April 30th, 2003

elijah

Rats.

My ISP seems to be down. Web pages inaccessible, server phone lines busy, *support* phone lines busy. I mean, I'm at work now, but still. No mail! It's downright biteable.

I have nothing else to say. I'm not just dull, I'm MEGA DULLTRON, SCOURGE OF TOKYO!

And now, perhaps...coffee.

Edited to add: I lied. I have one more else to say, which is LICK.
elijah

coffee break: the pairing meme

1. What are your favorite canon pairings (where canon is defined as having a romantic relationship taken beyond innuendo and UST in the present or past that has been verified by events seen in the show excluding dreams, alternate universes and other events-negating plot devices)?

Just sticking to Buffy, Buffy/Spike. Duh. Willow/Oz. Not that I have anything against Big Gay Willow, but going back to the early seasons, I did like the cuteness and wolfy angst of that pairing.

2. Favorite non-canon pairings?

Um...yeah. Xander/Spike. With an up-and-comer of Angel/Spike. And a few dark horses: Wes/Angel, Wes/Gunn. (Hmm, notice that no one writes Angel/Gunn. It's not a Gunn thing, I suspect, because people do slash him with Wes. I guess it's a chemistry thing. I mean, there's a big black box of mysterious nothing for you: the relationship between Gunn and Angel.)

3. Favorite obscure pairings?

See, everyone who reads my LJ surely knows these things, which makes this meme a bit boring. And one must note that some of these are mostly in my head, but: Riley/Spike. Um. Hmm. I thought I had more.

4. Pairing you won't read no matter how well written?

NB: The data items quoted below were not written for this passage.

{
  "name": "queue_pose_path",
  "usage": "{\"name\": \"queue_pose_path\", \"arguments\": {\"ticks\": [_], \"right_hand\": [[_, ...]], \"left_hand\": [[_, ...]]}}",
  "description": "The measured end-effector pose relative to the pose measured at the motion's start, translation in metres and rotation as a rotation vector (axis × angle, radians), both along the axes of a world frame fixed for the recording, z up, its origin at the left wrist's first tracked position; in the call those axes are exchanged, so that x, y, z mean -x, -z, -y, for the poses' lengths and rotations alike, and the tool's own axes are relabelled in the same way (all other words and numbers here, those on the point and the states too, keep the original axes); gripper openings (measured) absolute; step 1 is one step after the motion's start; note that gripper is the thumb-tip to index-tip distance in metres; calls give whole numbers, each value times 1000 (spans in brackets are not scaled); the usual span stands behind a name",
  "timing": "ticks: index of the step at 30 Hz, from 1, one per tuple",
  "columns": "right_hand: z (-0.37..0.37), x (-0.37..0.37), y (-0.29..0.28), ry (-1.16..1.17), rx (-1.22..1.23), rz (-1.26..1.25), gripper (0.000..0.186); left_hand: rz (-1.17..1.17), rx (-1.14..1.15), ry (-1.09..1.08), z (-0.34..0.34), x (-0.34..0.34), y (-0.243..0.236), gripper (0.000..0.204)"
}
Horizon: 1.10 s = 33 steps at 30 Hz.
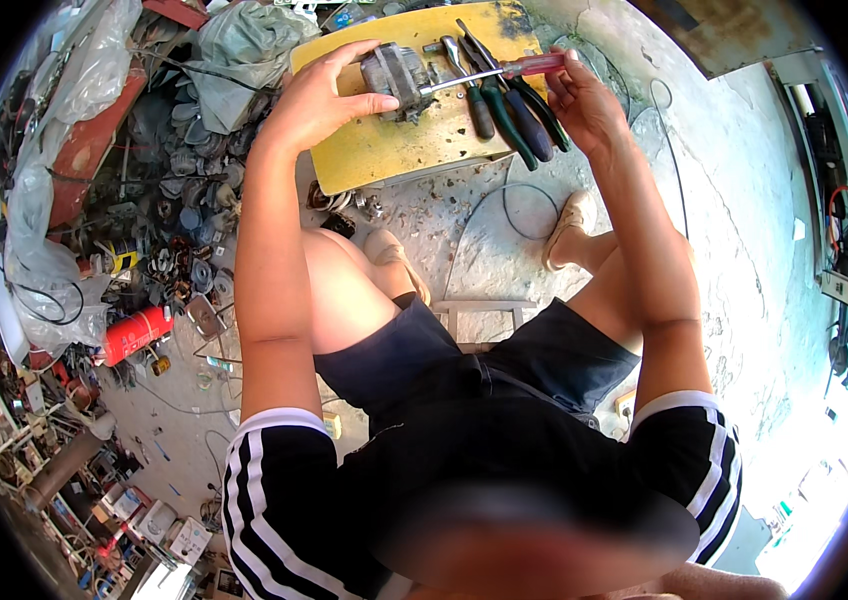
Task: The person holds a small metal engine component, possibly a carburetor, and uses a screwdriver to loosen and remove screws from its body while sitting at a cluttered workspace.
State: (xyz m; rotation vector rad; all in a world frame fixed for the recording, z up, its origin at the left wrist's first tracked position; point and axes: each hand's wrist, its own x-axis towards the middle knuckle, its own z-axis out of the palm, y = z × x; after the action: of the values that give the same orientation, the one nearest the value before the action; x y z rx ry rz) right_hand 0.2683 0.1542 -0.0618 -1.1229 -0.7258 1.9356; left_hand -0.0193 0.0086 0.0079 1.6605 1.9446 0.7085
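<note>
My left hand (314,105) is closed on a grey metal motor-like part (393,78) at the back left of a worn yellow board (364,160). My right hand (584,105) grips the red handle of a screwdriver (534,65) near the board's right edge. The steel shaft reaches leftward to the part's right side; whether its tip touches is hard to tell. Beneath the shaft lie a ratchet-like tool with a dark handle (480,115), green-handled pliers (510,130) and a dark blue-handled tool (534,130). Small dark bits are scattered on the board.
Scrap metal parts (194,190), plastic sheeting (29,220) and a red cylinder (134,335) crowd the left. My legs are spread below the board, beside a low metal frame (484,310). Black cable (509,215) loops on the concrete floor (724,230). A metal cabinet (824,180) stands at right.
</note>
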Motion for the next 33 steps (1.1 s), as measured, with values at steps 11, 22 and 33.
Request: {"name": "queue_pose_path", "arguments": {"ticks": [11, 22, 33], "right_hand": [[-2, 2, 6, 7, -9, -77, 38], [-1, -1, 3, -79, -114, -21, 39], [3, 2, -3, -65, -59, 33, 31]], "left_hand": [[-31, 55, 8, -2, 2, 1, 80], [-59, 45, 15, -2, 3, 2, 80], [-117, 2, 37, -1, 3, 3, 78]]}}
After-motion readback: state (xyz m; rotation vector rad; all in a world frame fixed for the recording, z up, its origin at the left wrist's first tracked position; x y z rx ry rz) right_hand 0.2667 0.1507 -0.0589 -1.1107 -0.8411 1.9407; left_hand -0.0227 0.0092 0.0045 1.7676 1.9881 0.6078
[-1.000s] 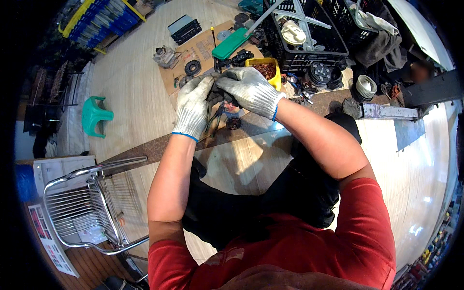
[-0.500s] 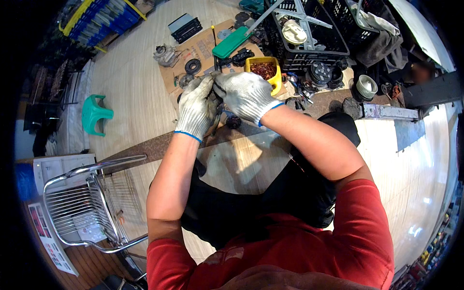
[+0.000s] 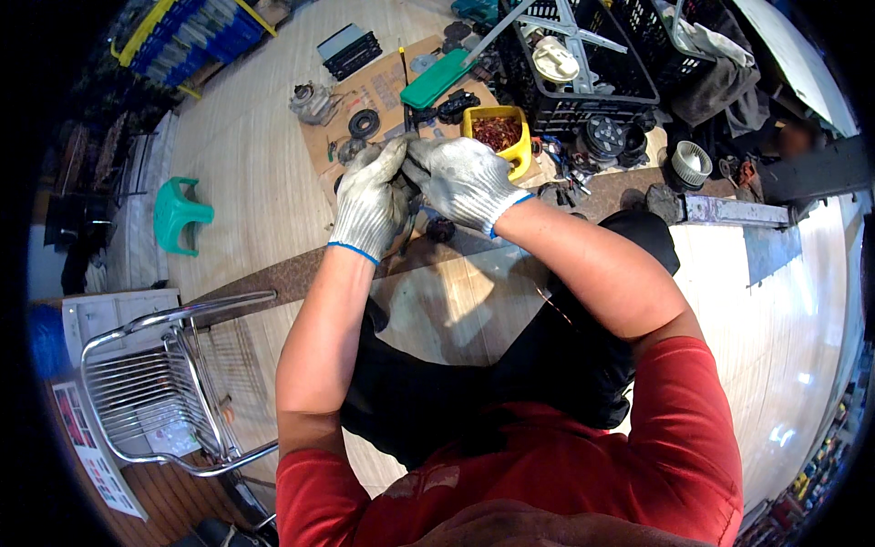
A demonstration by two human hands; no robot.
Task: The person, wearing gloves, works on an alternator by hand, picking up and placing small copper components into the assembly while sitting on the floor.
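Part [image 3: 409,190]; dark, mostly hidden; held between left hand [image 3: 370,199], right hand [image 3: 463,180]

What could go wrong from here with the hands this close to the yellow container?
The right hand appears close to the yellow container; a bump could spill its reddish scraps.
The left hand and right hand largely hide what is between them, so a slip might go unnoticed.
Anything dropped could strike the dark round part nearby.

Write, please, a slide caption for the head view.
Left hand and right hand, both gloved, close together near a yellow container of reddish scraps.
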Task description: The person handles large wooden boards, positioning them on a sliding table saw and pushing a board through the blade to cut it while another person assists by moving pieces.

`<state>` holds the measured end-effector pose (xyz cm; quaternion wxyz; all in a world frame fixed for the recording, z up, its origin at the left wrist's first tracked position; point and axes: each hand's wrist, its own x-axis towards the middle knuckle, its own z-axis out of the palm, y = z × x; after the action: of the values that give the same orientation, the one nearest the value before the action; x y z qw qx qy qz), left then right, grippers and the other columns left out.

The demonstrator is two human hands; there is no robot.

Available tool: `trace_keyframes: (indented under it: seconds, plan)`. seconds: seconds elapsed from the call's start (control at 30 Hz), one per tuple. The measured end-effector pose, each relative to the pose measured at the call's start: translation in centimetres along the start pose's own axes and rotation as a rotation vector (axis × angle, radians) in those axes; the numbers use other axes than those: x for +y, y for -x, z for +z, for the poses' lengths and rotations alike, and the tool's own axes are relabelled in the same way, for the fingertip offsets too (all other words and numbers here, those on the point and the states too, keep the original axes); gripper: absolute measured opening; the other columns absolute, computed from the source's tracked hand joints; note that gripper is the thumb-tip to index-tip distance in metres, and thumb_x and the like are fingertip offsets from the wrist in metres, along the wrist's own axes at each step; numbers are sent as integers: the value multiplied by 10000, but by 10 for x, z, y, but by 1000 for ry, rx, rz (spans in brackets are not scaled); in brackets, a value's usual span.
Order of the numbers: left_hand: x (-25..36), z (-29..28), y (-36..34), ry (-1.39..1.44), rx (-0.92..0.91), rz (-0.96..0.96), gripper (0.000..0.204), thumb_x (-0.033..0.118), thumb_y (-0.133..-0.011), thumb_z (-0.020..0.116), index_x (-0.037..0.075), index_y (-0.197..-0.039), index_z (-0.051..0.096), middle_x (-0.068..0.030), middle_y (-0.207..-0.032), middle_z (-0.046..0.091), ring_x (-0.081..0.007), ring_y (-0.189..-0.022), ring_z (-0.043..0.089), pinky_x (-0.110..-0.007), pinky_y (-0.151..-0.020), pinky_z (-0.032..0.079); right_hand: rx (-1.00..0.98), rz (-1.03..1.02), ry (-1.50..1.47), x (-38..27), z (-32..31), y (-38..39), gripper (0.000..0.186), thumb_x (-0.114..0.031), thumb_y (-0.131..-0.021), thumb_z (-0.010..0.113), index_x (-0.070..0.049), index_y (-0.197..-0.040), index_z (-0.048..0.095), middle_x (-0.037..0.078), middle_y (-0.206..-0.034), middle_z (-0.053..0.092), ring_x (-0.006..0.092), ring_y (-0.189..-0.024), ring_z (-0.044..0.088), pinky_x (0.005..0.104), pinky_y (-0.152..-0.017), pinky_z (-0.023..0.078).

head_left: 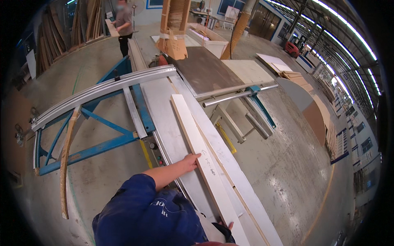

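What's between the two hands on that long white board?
Head view: between the left hand and right hand there's just white board, with dark marks near the left.

Board on the saw bed, frame to the left, table to the right.
The board (207, 166) lies lengthwise on the bed (227, 158), the left hand (191, 161) at its left edge. Left of the bed stands the frame (102, 149); a rail (104, 89) runs along its far side and across the bed's far end. Right of the bed's far part is the table (205, 71), a bin (217, 46) behind it. A co-worker (124, 20) stands beyond the rail; sheets (295, 88) lie farther right.
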<state>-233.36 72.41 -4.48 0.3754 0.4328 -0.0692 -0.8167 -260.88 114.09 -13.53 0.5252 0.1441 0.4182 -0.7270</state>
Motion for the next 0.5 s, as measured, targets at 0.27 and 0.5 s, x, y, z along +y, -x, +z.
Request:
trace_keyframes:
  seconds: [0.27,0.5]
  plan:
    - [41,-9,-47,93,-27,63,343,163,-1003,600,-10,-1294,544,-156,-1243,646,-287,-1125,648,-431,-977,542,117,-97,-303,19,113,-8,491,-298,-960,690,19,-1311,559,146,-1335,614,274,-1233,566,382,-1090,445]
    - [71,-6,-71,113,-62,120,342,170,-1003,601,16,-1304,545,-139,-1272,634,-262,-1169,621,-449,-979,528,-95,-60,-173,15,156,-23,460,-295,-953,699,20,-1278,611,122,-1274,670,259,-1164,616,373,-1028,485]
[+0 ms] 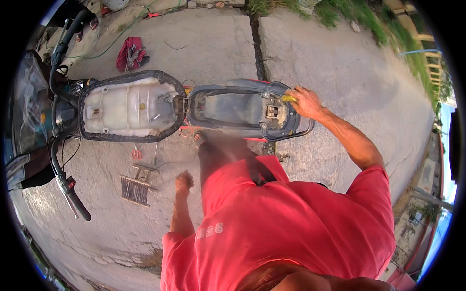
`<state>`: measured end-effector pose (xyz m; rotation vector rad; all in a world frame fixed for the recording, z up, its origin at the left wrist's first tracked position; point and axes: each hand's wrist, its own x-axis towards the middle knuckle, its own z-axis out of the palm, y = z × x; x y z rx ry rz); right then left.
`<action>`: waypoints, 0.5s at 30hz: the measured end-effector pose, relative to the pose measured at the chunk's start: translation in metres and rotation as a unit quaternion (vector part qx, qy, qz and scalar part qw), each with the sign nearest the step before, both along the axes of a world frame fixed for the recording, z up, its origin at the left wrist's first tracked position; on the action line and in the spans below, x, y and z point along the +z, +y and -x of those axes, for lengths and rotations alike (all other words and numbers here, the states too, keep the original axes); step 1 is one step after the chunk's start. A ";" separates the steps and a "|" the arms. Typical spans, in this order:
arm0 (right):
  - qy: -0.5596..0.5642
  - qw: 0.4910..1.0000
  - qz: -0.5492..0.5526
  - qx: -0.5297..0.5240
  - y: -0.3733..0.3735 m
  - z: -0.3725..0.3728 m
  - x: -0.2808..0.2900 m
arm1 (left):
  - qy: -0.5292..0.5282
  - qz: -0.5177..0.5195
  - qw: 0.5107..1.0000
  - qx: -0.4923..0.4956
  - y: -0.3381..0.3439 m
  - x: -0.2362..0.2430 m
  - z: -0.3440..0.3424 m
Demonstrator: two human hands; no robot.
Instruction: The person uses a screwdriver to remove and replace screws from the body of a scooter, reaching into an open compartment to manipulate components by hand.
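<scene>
Gripping a yellow-handled tool [288, 98] at the rear of the scooter's open under-seat compartment [233, 109], the right hand [306, 101] is closed around it, while the left hand [184, 182] hangs fisted, empty, above the concrete ground [340, 63].

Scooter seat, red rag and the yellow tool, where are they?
Scooter seat [128, 106]: head view, on the pale underside of the flipped-up seat.
Red rag [130, 53]: head view, on the middle of the crumpled cloth on the concrete.
Yellow tool [288, 99]: head view, on the yellow handle in the right hand [305, 102].
</scene>
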<state>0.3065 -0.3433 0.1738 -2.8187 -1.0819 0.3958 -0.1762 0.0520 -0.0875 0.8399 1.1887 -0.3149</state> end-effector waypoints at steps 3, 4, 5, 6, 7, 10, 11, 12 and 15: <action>0.037 0.994 0.041 -0.097 0.007 0.004 0.002 | -0.024 0.001 1.000 -0.003 0.000 -0.010 0.005; 0.078 0.979 0.103 -0.157 0.016 0.001 0.008 | -0.029 0.003 1.000 -0.005 0.001 -0.013 0.008; 0.119 0.955 0.165 -0.216 0.021 -0.001 0.011 | -0.041 -0.021 0.999 -0.030 0.002 -0.015 0.010; 0.121 0.960 0.161 -0.195 0.021 -0.003 0.011 | -0.052 -0.044 0.996 -0.055 0.003 -0.018 0.012; 0.123 0.964 0.159 -0.175 0.021 -0.005 0.011 | -0.065 -0.066 0.993 -0.080 0.003 -0.019 0.011; 0.042 0.993 0.114 0.001 0.008 -0.001 0.005 | -0.040 -0.042 0.997 -0.054 0.002 -0.017 0.009; 0.001 0.993 0.092 0.080 0.003 0.001 0.003 | -0.038 -0.038 0.997 -0.054 0.002 -0.016 0.008; 0.003 0.993 0.084 0.080 -0.001 0.000 0.001 | -0.036 -0.034 0.997 -0.055 0.003 -0.015 0.006; 0.015 0.998 0.059 0.029 0.002 0.002 0.004 | -0.048 -0.023 0.998 -0.043 0.001 -0.015 0.009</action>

Things with Synder and Giles, which I find squicky. I've skimmed a few Dawn/Buffy stories, just with the drive-by rubbernecking instinct; these particular ones--don't remember what they were--didn't happen to squick me per se, I just have no interest and don't see the point. I've read a lot of one-off obscure pairings, some of which work (Xander/Larry), some of which don't so much (Cordy/Lilah).

5. Pairing you used to dislike, but grew to like or vice-versa?

I used to dislike Spike/Angel, because of how people wrote Angel (smug, condescending, mean and bullying without any real tenderness or affection). I'm seeing better stuff now.

6. Does it matter to you if your pairings ever get recognition by TPTB?

Only in that I sometimes mourn the lack of canonical m/m relationships, and whimper for what might have been. It was my fantasy that in the second half of S7 they'd diverge for an episode from the dark arc and get in one last AU, a la the Wishverse. I'd have loved to have seen some S/X snogging. It was, okay, a hopeless fantasy, but it sustained me.

6b. If they already have it, does that make the pairing seem more legitimate somehow?

A little recognition never hurts. But what does that even mean? I see deliberately embedded S/X slashiness in the show. Not sure if that's what recognition means. In that sense of the word, recognition is what helps build a viable ship.


elijah

free prize in every box

I was just watching the opening scene of X-Men. That's gotta be one of the most intense scenes ever filmed. Who says genre films can't plumb the depths of human emotion? Rogue's first scene is pretty wrenching too. The next three films I want to see are the X-Men sequel, the Matrix sequel, and A Mighty Wind. I'm ready for the blockbusters, because the holiday movie season was pure ass, and the offerings on the video store shelves right now are no less asinine.

On that note, I was trying to remember the word for having beautiful buttocks--callipygian--and so of course I googled for "beautiful buttocks," and found at the top of the search results, not porn as you'd expect, but several entries entitled, "Mutation gives sheep beautiful buttocks." Like Mister Rogers, I will share these friendly thoughts with you:
Scientists have identified a mutation that gives some sheep huge, hard bottoms. Understanding how the mutation works could give rise to leaner, meatier sheep and provide insights into inheritance.

One changed DNA letter produces 'callipyge' sheep, which amass muscle instead of fat around the pelvis.... Some humans might share the trait, Jirtle speculates. "They'd have relatively large rear ends, and absolutely no fat--like sprinters," he says.
Or, of course, like Jennifer Lopez.

I'll also note that this article contained the sentence: "And two big-bottomed sheep will have snake-hipped offspring."

And thus our fan-fiction challenge of the day!

Er, no.

So speaking of searching online, I browsed today for DVDs--now having a DVD player and all--and found nothing. Nothing I'd spend good money on. All the TV shows I'm interested in are outrageously expensive. I can rent an entire season of just about any show for five days and a few bucks. Why should I pay $55--or for fuck's sake, $125 (you Farscape-milking bastards)--for anything short of a Buffy-level obsession? We are being ripped the fuck off.

I have no idea what my subject line has to do with any of this. Angel is on in 34 minutes and, right now, that's all that matters.